▸ Data section:
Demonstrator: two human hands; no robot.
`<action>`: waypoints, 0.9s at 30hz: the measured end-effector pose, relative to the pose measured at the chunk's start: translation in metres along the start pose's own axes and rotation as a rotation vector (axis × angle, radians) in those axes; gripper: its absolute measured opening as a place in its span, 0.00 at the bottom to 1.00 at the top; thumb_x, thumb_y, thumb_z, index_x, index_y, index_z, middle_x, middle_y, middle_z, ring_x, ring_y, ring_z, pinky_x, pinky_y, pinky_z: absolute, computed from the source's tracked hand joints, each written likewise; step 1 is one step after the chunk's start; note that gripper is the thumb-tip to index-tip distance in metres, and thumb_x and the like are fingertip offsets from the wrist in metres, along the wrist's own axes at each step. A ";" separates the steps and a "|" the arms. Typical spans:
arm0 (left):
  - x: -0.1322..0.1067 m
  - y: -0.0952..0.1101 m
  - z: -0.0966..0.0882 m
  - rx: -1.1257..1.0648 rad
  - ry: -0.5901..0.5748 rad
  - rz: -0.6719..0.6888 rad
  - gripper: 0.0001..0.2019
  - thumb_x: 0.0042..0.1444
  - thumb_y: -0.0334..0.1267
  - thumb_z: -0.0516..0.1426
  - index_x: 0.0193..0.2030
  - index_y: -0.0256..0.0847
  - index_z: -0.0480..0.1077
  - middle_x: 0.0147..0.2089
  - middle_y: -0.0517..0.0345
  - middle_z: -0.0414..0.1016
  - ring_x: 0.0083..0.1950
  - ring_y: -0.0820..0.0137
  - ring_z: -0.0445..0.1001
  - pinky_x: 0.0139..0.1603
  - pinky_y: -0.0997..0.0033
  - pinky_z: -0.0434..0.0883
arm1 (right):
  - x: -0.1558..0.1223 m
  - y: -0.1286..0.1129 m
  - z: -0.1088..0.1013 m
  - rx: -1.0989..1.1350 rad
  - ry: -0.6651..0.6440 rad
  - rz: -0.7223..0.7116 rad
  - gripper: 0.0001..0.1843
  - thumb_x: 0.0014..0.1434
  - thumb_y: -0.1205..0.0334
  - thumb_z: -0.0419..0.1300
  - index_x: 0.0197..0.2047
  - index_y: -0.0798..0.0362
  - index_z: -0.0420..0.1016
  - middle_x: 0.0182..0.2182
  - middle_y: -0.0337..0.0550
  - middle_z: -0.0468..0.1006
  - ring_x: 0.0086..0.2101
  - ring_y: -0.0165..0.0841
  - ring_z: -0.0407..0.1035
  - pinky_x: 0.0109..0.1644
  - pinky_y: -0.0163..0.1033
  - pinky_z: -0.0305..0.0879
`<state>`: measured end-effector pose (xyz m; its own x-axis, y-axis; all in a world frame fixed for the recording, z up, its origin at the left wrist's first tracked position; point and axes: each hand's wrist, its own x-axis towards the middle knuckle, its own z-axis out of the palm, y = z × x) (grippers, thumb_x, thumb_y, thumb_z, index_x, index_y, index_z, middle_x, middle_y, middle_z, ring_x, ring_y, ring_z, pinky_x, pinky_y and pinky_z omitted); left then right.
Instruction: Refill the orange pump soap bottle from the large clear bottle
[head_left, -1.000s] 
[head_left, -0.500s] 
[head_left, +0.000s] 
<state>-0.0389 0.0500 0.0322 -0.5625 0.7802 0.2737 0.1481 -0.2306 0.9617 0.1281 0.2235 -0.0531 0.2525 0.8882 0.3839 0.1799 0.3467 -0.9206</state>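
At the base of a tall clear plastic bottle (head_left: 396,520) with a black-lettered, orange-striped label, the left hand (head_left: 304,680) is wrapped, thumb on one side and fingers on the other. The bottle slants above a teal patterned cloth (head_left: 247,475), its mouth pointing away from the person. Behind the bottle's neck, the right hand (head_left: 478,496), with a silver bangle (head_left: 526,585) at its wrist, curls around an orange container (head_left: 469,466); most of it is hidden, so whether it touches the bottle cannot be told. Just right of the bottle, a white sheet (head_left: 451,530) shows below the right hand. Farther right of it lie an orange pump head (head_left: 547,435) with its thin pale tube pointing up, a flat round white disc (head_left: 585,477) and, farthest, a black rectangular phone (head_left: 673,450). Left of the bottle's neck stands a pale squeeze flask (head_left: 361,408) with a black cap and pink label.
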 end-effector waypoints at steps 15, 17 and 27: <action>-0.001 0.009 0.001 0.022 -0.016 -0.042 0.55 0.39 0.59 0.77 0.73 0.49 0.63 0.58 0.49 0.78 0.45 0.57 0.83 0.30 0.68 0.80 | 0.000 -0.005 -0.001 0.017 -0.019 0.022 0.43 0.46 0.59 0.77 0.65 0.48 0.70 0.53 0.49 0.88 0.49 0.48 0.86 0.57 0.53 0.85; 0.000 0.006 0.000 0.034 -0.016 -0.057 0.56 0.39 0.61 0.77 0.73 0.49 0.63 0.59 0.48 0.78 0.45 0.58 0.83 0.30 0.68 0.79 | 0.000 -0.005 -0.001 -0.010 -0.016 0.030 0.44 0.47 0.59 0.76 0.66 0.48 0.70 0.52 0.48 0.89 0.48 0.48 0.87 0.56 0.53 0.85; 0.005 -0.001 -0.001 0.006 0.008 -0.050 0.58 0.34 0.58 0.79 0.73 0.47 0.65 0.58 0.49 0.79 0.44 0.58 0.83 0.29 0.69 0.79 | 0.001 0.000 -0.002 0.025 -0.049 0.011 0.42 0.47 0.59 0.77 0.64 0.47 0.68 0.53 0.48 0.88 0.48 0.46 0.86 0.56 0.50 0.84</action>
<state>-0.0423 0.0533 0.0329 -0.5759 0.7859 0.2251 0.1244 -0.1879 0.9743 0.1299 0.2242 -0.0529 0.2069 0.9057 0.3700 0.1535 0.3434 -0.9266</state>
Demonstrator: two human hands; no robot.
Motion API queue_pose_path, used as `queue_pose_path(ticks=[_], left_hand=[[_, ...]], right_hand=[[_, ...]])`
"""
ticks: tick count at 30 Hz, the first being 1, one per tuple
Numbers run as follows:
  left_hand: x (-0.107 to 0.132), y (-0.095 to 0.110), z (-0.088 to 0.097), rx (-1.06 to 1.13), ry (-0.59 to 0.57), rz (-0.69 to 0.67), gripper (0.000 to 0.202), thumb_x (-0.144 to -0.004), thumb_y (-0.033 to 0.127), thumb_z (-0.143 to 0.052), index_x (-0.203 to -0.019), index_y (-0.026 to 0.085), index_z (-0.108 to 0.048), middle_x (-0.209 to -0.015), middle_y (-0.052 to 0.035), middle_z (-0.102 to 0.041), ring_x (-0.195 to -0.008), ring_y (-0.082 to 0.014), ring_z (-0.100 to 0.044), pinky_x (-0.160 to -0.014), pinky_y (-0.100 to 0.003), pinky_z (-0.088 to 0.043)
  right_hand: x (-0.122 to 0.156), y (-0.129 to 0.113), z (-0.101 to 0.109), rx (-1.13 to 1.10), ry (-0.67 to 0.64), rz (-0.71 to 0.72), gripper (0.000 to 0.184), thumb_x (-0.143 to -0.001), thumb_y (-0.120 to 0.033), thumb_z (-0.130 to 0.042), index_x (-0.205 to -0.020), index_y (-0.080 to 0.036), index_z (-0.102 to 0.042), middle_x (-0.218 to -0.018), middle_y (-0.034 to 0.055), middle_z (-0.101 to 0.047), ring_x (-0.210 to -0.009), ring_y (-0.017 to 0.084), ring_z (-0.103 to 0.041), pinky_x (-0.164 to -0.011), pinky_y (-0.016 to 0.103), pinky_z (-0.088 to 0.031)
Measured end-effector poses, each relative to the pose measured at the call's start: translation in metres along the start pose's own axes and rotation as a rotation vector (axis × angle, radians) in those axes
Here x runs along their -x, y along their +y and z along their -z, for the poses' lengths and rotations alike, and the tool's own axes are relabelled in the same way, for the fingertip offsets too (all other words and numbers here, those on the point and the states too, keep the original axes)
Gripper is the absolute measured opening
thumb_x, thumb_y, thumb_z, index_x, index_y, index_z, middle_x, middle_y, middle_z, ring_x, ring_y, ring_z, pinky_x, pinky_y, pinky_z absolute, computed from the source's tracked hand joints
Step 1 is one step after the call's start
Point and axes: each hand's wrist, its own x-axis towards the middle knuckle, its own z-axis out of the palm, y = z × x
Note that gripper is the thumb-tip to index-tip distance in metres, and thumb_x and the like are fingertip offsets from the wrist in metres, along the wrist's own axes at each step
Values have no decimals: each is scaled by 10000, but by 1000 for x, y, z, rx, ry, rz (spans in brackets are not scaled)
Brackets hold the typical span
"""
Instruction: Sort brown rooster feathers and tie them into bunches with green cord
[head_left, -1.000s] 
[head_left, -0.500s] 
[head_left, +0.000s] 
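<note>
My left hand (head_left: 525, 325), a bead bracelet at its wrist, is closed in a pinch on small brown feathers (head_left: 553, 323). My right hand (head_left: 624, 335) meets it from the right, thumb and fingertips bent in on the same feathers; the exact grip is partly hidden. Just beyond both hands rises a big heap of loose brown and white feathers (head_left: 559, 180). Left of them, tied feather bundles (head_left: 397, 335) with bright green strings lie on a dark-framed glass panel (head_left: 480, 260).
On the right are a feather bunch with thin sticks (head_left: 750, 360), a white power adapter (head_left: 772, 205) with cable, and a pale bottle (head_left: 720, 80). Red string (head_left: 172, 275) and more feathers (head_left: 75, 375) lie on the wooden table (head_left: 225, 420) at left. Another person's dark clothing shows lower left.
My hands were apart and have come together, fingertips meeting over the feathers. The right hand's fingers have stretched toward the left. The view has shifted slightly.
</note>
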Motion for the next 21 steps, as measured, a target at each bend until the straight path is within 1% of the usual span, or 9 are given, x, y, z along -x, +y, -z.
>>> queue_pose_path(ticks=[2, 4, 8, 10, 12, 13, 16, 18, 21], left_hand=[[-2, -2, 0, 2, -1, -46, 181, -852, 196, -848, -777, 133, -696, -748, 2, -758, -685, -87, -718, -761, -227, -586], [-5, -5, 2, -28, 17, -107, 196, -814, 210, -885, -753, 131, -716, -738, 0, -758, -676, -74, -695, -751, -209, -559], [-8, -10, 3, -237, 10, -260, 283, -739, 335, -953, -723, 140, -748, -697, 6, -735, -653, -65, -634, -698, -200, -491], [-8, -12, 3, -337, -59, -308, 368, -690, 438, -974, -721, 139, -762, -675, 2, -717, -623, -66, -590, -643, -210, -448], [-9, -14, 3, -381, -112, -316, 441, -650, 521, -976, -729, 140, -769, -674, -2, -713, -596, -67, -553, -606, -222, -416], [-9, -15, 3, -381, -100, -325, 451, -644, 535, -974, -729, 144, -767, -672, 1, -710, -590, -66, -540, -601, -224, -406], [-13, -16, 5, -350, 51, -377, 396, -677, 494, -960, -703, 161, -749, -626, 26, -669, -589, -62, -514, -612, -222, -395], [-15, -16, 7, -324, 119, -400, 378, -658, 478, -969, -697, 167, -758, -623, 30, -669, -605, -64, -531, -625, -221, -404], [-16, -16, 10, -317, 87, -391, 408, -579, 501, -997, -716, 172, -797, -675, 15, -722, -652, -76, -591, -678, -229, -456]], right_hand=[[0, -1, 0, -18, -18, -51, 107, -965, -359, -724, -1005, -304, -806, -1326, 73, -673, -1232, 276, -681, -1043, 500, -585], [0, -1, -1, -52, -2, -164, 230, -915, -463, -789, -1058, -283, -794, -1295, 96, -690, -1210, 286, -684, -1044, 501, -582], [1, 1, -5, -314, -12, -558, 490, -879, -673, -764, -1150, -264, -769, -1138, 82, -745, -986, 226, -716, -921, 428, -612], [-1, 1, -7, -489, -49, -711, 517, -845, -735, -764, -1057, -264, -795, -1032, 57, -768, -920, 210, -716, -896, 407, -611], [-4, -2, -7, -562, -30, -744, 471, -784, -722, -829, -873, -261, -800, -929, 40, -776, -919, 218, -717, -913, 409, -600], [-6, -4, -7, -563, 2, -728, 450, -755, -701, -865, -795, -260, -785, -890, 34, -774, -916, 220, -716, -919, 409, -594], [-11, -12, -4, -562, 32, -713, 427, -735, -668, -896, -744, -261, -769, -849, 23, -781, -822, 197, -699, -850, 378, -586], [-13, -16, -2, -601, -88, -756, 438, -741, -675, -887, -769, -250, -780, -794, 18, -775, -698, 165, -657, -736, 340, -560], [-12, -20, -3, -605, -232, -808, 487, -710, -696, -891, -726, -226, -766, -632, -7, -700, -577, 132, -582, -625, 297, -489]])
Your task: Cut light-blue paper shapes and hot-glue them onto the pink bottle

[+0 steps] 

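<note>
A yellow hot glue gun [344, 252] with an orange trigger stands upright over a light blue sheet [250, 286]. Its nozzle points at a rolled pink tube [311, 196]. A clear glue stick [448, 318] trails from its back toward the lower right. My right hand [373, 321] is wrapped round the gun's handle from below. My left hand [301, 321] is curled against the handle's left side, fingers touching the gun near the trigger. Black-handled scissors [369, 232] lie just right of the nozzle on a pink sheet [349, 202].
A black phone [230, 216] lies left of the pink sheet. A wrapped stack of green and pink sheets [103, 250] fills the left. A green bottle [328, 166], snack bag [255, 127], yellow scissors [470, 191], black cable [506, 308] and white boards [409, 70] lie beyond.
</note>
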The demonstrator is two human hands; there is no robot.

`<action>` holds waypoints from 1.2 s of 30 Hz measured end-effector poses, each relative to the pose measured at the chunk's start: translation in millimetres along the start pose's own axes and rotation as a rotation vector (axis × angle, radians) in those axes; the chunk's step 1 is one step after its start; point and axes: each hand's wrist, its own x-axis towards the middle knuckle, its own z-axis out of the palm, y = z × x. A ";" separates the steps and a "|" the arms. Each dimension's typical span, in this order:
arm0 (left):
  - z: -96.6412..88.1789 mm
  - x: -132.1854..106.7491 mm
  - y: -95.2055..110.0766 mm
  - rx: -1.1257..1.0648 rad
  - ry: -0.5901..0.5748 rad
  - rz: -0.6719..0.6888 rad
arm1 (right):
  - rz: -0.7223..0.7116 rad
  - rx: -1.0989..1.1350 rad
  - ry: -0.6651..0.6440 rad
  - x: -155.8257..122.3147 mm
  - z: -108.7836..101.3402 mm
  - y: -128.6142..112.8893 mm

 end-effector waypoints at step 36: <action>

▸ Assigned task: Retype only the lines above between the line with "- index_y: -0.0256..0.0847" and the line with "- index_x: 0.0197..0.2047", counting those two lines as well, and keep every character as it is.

▸ Response below:
  - index_y: -0.0256..0.0847
  - index_z: -0.0480..0.1077
  - middle_x: 0.0147..0.2089
  - middle_y: -0.0517..0.0345
  - middle_z: -0.0414..0.1016
  - ring_x: 0.0083..0.1950
  - ring_y: -0.0820..0.0137
  - ring_z: -0.0445..0.1001
  - pinky_x: 0.0139..0.1603
  - pinky_y: -0.0997..0.0033
  - pinky_z: -0.0434..0.0883
arm1 (right):
  - x: -0.1558..0.1223 m
  - y: -0.1286..0.1129 m
  - z: -0.1088..0.1013 m
  - rx: -1.0989..1.1350 rad
  - ry: -0.6651..0.6440 rad
  - rz: -0.7223..0.7116 rad
  - gripper: 0.0001..0.1843
  - thumb_x: 0.0014..0.1434
  - thumb_y: -0.1205..0.0334
  - thumb_z: -0.0419..0.1300
  - index_x: 0.0197..0.2047

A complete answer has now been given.